__Problem requirements__
Below are records; count the lines among them that include the string "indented", and state only the number.

__Provided records__
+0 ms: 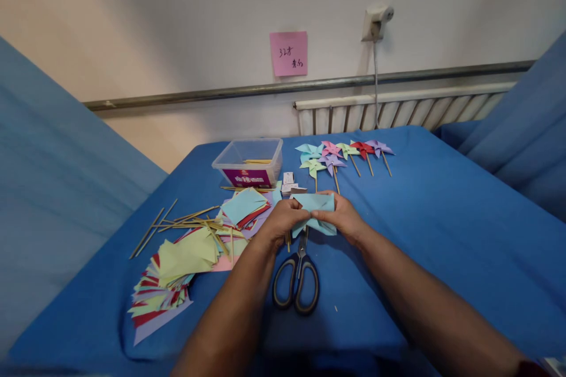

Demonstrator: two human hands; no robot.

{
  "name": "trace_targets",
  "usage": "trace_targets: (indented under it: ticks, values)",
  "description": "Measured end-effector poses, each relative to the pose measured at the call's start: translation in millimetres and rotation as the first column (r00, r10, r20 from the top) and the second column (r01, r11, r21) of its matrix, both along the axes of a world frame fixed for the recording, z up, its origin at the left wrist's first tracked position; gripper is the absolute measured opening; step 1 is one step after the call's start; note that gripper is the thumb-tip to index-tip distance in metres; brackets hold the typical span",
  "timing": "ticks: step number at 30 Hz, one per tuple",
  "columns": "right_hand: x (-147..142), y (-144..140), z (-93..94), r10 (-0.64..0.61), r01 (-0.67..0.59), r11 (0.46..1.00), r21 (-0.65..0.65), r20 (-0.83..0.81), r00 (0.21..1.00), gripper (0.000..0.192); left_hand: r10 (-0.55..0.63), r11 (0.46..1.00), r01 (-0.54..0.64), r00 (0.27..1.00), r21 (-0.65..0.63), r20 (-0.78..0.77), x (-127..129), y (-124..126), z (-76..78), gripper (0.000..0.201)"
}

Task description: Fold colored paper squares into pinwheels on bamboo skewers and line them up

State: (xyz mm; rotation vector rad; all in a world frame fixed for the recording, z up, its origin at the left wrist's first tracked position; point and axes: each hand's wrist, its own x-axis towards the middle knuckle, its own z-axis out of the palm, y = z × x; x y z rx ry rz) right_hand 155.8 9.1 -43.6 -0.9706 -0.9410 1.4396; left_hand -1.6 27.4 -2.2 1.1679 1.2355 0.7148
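A light blue sheet of paper (pixel 316 203), cut and partly bent inward, is held up between both hands over the table. My left hand (pixel 285 218) grips its left side, thumb near the middle. On the other side my right hand (pixel 342 215) holds the right edge, with its thumb also pressed toward the centre. Just below lies a pair of scissors (pixel 301 274) with dark handles, its blade tips under the paper. Small white boxes (pixel 288 178) sit right behind the hands. The fingers behind the paper are hidden.
Several finished paper pinwheels (pixel 331 164) on sticks lie at the back. A clear plastic box (pixel 248 159) with sticks stands at back left. Stacks of coloured paper (pixel 188 256) and loose wooden sticks (pixel 190 221) spread across the left of the blue-covered table (pixel 442 235).
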Motion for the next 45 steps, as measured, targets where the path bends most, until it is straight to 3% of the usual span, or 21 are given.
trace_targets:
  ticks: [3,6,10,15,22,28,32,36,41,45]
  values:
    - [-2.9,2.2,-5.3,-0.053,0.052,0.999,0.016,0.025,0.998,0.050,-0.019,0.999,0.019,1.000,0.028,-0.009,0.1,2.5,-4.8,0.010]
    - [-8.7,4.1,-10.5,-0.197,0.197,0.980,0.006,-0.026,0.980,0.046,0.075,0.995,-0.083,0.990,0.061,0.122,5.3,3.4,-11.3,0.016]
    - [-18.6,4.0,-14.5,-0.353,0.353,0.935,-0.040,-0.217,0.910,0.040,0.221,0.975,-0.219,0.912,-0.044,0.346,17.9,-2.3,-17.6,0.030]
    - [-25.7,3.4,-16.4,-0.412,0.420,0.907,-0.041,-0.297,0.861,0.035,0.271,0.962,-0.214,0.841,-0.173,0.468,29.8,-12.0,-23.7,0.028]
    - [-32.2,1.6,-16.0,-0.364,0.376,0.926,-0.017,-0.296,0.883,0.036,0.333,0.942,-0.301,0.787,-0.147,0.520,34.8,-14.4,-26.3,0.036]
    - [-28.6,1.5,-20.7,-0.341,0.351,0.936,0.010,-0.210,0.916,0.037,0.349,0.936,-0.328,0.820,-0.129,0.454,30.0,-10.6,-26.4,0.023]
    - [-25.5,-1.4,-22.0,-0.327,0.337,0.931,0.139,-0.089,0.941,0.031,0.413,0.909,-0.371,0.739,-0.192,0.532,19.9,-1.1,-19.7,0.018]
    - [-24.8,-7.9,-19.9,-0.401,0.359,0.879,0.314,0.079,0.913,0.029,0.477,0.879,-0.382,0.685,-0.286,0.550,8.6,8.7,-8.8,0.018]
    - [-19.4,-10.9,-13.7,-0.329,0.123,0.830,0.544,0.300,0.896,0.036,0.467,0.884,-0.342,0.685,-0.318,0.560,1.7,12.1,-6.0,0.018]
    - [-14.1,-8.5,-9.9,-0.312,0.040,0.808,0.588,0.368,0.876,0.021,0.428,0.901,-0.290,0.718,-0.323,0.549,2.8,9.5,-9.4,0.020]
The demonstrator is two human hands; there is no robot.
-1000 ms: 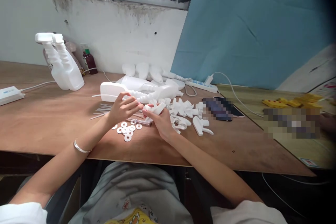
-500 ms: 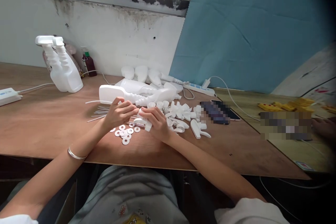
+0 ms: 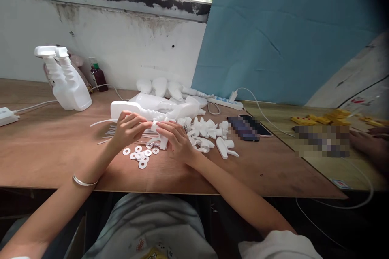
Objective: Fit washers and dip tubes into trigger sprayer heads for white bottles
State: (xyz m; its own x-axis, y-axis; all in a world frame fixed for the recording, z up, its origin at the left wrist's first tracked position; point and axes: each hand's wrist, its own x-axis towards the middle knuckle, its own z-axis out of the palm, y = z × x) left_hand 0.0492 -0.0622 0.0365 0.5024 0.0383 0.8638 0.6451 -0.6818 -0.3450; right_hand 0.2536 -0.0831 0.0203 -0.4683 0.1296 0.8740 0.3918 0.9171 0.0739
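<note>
My right hand point(image 3: 179, 141) is closed around a white trigger spray head point(image 3: 163, 141), its ribbed collar point(image 3: 154, 126) facing my left hand point(image 3: 131, 129). The left fingers are pinched together right at the collar. A thin white plastic tube point(image 3: 103, 122) sticks out leftward from behind the left hand and appears to be held in it; its other end is hidden by the fingers. Below the hands lies a loose group of flat white ring washers point(image 3: 139, 156). More thin tubes point(image 3: 111, 131) lie behind my left wrist.
White bottles point(image 3: 126, 110) lie in a pile behind the hands. Spray heads point(image 3: 206, 127) are heaped to the right, with one point(image 3: 225, 147) apart. Two spray bottles point(image 3: 71, 85) stand left. Phones point(image 3: 258, 125), a power strip point(image 3: 226, 102) and another person's hand point(image 3: 369, 141) are on the right.
The hands have come together at the collar, and the spray head has turned so its collar points left. The whole view has shifted slightly.
</note>
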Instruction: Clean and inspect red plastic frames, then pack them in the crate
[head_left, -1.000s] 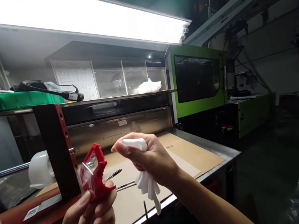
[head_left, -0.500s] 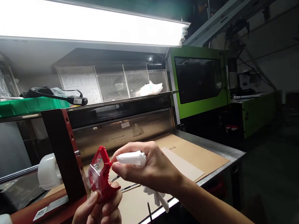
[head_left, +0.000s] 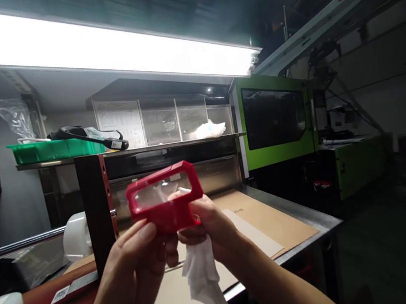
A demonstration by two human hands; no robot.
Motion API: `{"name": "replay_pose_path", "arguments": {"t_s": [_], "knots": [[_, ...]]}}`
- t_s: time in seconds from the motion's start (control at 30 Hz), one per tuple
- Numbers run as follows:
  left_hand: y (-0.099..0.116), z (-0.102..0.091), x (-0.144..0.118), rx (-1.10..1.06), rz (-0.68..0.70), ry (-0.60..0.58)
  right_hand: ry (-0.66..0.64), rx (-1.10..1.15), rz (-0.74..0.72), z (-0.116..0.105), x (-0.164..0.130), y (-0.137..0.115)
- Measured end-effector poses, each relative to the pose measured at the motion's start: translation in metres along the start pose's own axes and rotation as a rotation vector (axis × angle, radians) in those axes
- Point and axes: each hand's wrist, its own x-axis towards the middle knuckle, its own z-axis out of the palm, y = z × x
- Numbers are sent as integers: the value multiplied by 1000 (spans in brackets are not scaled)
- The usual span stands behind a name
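A red plastic frame with a clear window (head_left: 163, 217) is raised above the bench, its broad side facing me. My left hand (head_left: 139, 246) is closed on its lower left, thumb on the near face and fingers behind. At the frame's right end is my right hand (head_left: 213, 223), closed on a white cloth (head_left: 203, 267) whose loose end hangs below. A bit of white shows through the window, by fingers behind it. The red part hides most of my right fingertips.
Brown cardboard (head_left: 257, 215) covers the metal bench (head_left: 326, 225). A dark red stand (head_left: 100, 211) with a white roll (head_left: 75, 235) is at left. Above, a shelf (head_left: 172, 145) holds a green tray (head_left: 55, 150). A green machine (head_left: 279, 154) stands behind, right.
The red frame has turned from edge-on to broadside and moved right. My right hand has gone from its near edge to its right end and partly behind it. The cloth hangs lower.
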Motion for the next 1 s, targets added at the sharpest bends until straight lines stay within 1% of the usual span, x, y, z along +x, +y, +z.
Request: {"name": "replay_pose_path", "arguments": {"t_s": [0.1, 0.13, 0.23, 0.4, 0.63, 0.8, 0.93, 1.0], "knots": [[18, 13, 15, 62, 92, -150, -52, 54, -16, 2, 12, -8], [23, 16, 19, 82, 116, -182, -62, 57, -21, 3, 17, -11], [36, 25, 25, 105, 151, -211, -72, 45, -41, 7, 29, -23], [52, 35, 26, 204, 240, -272, -35, 13, -67, 17, 40, -38], [59, 38, 32, 194, 321, -310, -37, -7, -117, 27, 44, -47], [68, 46, 36, 221, 375, -299, -87, -38, -131, 33, 49, -55], [76, 53, 35, 262, 414, -311, -104, -32, -191, 38, 51, -63], [78, 55, 34, 272, 439, -309, -117, -40, -192, 40, 52, -65]]}}
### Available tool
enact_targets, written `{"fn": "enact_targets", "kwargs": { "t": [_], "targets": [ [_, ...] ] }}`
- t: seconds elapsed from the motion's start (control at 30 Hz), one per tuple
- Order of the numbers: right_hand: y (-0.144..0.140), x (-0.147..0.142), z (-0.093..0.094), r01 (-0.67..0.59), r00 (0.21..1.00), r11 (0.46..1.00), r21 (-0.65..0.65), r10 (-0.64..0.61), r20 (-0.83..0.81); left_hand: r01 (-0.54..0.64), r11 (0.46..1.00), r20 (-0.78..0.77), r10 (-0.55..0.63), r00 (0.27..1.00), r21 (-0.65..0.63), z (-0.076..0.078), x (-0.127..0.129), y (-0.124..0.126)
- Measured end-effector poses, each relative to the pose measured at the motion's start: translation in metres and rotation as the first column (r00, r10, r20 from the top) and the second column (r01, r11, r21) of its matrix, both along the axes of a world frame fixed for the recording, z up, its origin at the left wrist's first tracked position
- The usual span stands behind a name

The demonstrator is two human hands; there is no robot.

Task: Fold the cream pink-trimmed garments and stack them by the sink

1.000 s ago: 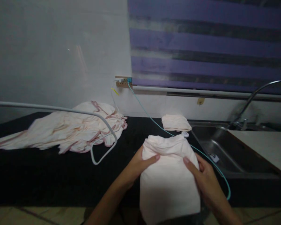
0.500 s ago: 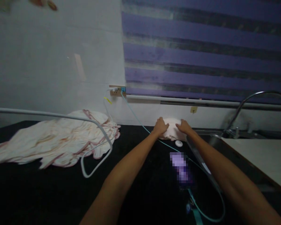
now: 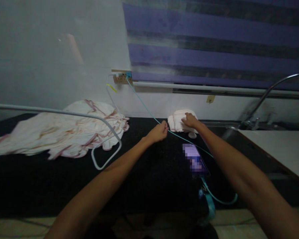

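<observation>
Both hands were flat on the folded cloth half a second ago; now only the right hand (image 3: 189,120) rests there, while the left hand (image 3: 159,132) has drawn back toward the person. The folded cloth (image 3: 177,120), a small pale stack, lies at the back of the black bench (image 3: 52,179), close to the wall and just left of the sink (image 3: 229,132). The right hand's fingers lie spread and loosely curved on top of the stack, pressing rather than gripping. The left hand's fingers are curled nearly closed at the teal cable (image 3: 144,108), which runs from the wall socket (image 3: 121,78) down across the bench; whether they pinch the cable or merely touch it cannot be told. A phone (image 3: 195,159) lies on the bench between the forearms, plugged into that cable near the front edge. A small white round object (image 3: 192,135) sits just in front of the cloth. Well to the left, a crumpled pink-edged garment (image 3: 59,131) spreads over the bench, with a grey hose (image 3: 107,126) looping across it.
</observation>
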State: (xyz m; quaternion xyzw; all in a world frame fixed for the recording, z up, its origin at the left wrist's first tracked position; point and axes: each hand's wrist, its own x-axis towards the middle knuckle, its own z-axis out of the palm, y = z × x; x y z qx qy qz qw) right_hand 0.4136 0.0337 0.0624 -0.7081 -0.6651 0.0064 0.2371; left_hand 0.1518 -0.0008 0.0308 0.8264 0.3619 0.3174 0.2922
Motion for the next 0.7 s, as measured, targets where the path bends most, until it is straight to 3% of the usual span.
{"fn": "enact_targets", "kwargs": {
  "t": [0.07, 0.17, 0.23, 0.33, 0.47, 0.7],
  "targets": [
    [-0.013, -0.027, -0.007, 0.015, 1.0, 0.996, 0.091, -0.013, -0.02, -0.025, 0.998, 0.019, 0.026, 0.999, -0.058, -0.014, -0.02, -0.003],
    [-0.038, -0.089, -0.032, -0.013, 0.997, 0.975, 0.224, 0.029, -0.07, -0.063, 0.991, 0.073, 0.073, 0.995, -0.12, -0.034, -0.048, -0.01],
    [-0.055, -0.133, -0.054, -0.041, 0.955, 0.929, 0.367, 0.144, -0.259, -0.082, 0.987, 0.113, 0.098, 0.989, -0.138, -0.043, -0.063, -0.018],
    [-0.075, -0.18, -0.081, -0.08, 0.858, 0.93, 0.358, 0.247, -0.451, -0.085, 0.988, 0.143, 0.104, 0.984, -0.127, -0.045, -0.08, -0.03],
    [-0.089, -0.191, -0.093, -0.138, 0.817, 0.939, 0.315, 0.288, -0.5, -0.054, 0.994, 0.121, 0.066, 0.991, -0.094, -0.037, -0.091, -0.04],
    [-0.093, -0.181, -0.09, -0.243, 0.79, 0.933, 0.266, 0.349, -0.505, 0.007, 0.991, 0.072, 0.003, 0.997, -0.136, -0.039, -0.091, -0.038]
  ]
}}
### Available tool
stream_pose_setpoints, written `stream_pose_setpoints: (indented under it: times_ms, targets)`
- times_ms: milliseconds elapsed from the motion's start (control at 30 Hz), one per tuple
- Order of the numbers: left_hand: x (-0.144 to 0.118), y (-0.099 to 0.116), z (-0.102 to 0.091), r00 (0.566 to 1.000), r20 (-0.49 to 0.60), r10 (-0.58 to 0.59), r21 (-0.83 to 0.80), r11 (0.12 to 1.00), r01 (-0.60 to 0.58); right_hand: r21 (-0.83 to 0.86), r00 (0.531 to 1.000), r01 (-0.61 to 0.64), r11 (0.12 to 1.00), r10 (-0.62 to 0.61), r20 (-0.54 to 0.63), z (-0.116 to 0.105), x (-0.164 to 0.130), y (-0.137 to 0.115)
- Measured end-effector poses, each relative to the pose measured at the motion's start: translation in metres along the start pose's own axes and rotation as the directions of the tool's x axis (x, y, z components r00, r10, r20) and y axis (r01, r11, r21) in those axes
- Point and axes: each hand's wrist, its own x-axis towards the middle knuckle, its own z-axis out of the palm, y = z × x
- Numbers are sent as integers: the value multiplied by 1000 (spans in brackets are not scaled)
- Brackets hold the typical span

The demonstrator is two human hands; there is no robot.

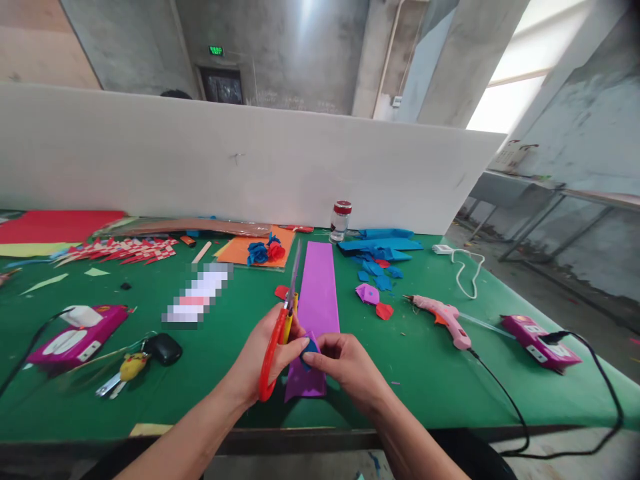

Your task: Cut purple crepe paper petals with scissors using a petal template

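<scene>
My left hand (260, 363) grips red-handled scissors (278, 337), blades pointing up and away. My right hand (345, 363) pinches a small blue paper piece (310, 348) against the left hand's fingers. Both hands hover over the near end of a long purple paper strip (320, 287) lying on the green table (415, 367).
A pink glue gun (443, 317) with a black cord lies to the right, beside a pink power strip (540, 341). Another pink power strip (77, 333), keys (123, 373) and a black fob sit left. Blue scraps (380, 257), blue and red paper flowers (266, 251), a jar (341, 220) and a white partition stand behind.
</scene>
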Motion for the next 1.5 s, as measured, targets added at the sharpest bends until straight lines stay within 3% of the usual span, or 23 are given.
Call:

__Solution__
2